🤖 AI Summary
This work addresses the limitations of neural networks trained with conventional cross-entropy loss, which often yield feature attributions lacking fidelity, conciseness, and continuity. The authors propose replacing the standard classification head with a supervised contrastive learning framework to construct a well-structured embedding space that respects class semantics. This approach simultaneously enhances model robustness and interpretability. In the first systematic evaluation of its kind, the method demonstrates significant improvements over cross-entropy training on image classification tasks, achieving competitive accuracy while substantially improving the quality of feature attributions across multiple desiderata. These findings establish a new paradigm for training models that effectively balance predictive performance with transparency.
📝 Abstract
Most Neural Networks (NNs) for classification are trained using Cross-Entropy as a loss function.
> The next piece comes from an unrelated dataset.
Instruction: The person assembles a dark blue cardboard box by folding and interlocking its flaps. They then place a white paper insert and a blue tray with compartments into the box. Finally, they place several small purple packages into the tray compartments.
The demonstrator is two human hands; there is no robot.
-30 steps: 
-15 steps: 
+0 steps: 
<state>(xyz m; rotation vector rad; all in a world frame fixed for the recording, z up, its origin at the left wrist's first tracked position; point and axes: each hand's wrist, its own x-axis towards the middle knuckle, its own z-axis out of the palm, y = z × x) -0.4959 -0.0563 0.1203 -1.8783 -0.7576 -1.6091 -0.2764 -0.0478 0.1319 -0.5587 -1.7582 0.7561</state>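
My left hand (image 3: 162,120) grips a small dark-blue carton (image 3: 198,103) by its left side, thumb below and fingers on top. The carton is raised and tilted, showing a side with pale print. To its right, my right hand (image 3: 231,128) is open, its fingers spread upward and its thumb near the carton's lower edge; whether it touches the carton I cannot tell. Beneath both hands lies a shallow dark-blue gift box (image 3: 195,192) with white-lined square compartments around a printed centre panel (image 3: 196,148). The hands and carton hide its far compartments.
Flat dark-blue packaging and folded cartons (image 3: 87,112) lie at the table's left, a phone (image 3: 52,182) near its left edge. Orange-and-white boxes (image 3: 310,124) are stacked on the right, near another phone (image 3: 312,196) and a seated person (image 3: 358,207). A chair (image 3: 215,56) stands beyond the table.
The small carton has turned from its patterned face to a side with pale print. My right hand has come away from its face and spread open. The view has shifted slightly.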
This approach requires the model to have an explicit classification layer. However, there exist alternative approaches, such as Contrastive Learning (CL). Instead of explicitly operating a classification, CL has the NN produce an embedding space where projections of similar data are pulled together, while projections of dissimilar data are pushed apart. In the case of Supervised CL (SCL), labels are adopted as similarity criteria, thus creating an embedding space where the projected data points are well-clustered. SCL provides crucial advantages over CE with regard to adversarial robustness and out-of-distribution detection, thus making it a more natural choice in safety-critical scenarios. In the present paper, we empirically show that NNs for image classification trained with SCL present higher-quality feature attribution explanations than CL with regard to faithfulness, complexity, and continuity. These results reinforce previous findings about CL-based approaches when targeting more trustworthy and transparent NNs and can guide practitioners in the selection of training objectives targeting not only accuracy, but also transparency of the models.